While all grocery, supermarkets and vegetable and fruit stores have been allowed to reopen, city staff are forcing the market (in an open-air location) to operate on a mostly curbside-pickup basis. Ironically, if the market was on private land – like the Kanata Farmers’ Market – it could run much like in previous years, albeit with more rigorous queue management.

An additional challenge is that farmers in Ontario, much like in the rest of Canada, rely on seasonal temporary foreign workers to help them with labour-intensive farm work. Terauds’ farm has been sponsoring three workers from St. Lucia regularly. Due to the current epidemic, everything from obtaining visas to making travel arrangements from the Caribbean has been badly delayed. The workers are not allowed on commercial planes and buses.
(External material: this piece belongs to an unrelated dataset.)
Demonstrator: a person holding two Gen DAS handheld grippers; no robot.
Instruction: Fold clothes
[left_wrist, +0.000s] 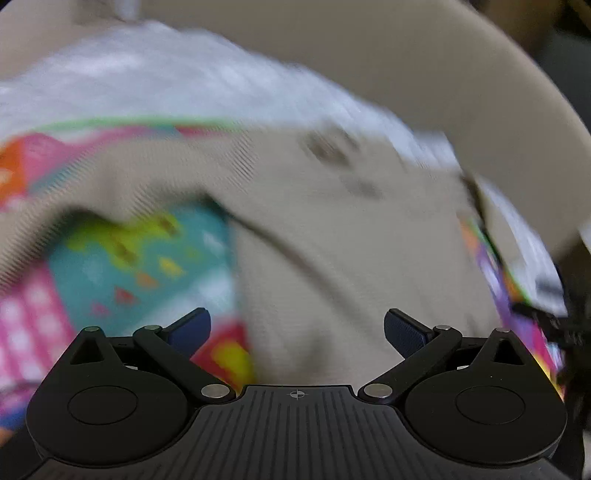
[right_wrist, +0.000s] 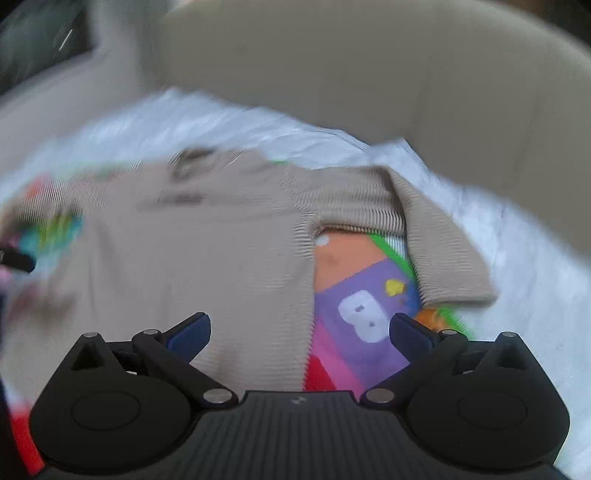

As I write, arrangements are being made between the various administrations of the Caribbean islands to agree on the provision of a joint charter plane to transport workers to various airports in Canada. Terauds does not expect his workers until the end of June. This means much of the work has to be done by volunteer help until the seasonal workers arrive and complete their two-week quarantine. Needless to say, the additional costs associated with quarantine (lodging, food, lost wages) are borne by our local farmers.

Adding insult to injury, the city’s tough “curbside delivery” position means Terauds and his fellow farmers have to deal with new sets of problems, such as time lost to processing and packaging orders and managing delivery time slots for each online order. Terauds tells me that online orders for farm products are by nature fraught with miscommunication and misunderstanding. It’s equally lost on city staff and local politicians that as buyers of fresh farm products, our interactions with local farmers are substantially different from those with supermarkets. We do not purchase farm produce the same way we purchase goods in supermarkets.

In the meantime, City Council just approved an extravagant expansion of Ottawa’s urban boundary, meaning more farmland will be lost to development. Are these two policies – alienating and impoverishing local farmers and changing farming zones to favour big developers – a mere coincidence?

Ali Ramezani is a social policy analyst, mediator and member of two GCA committees. The views expressed here are his own.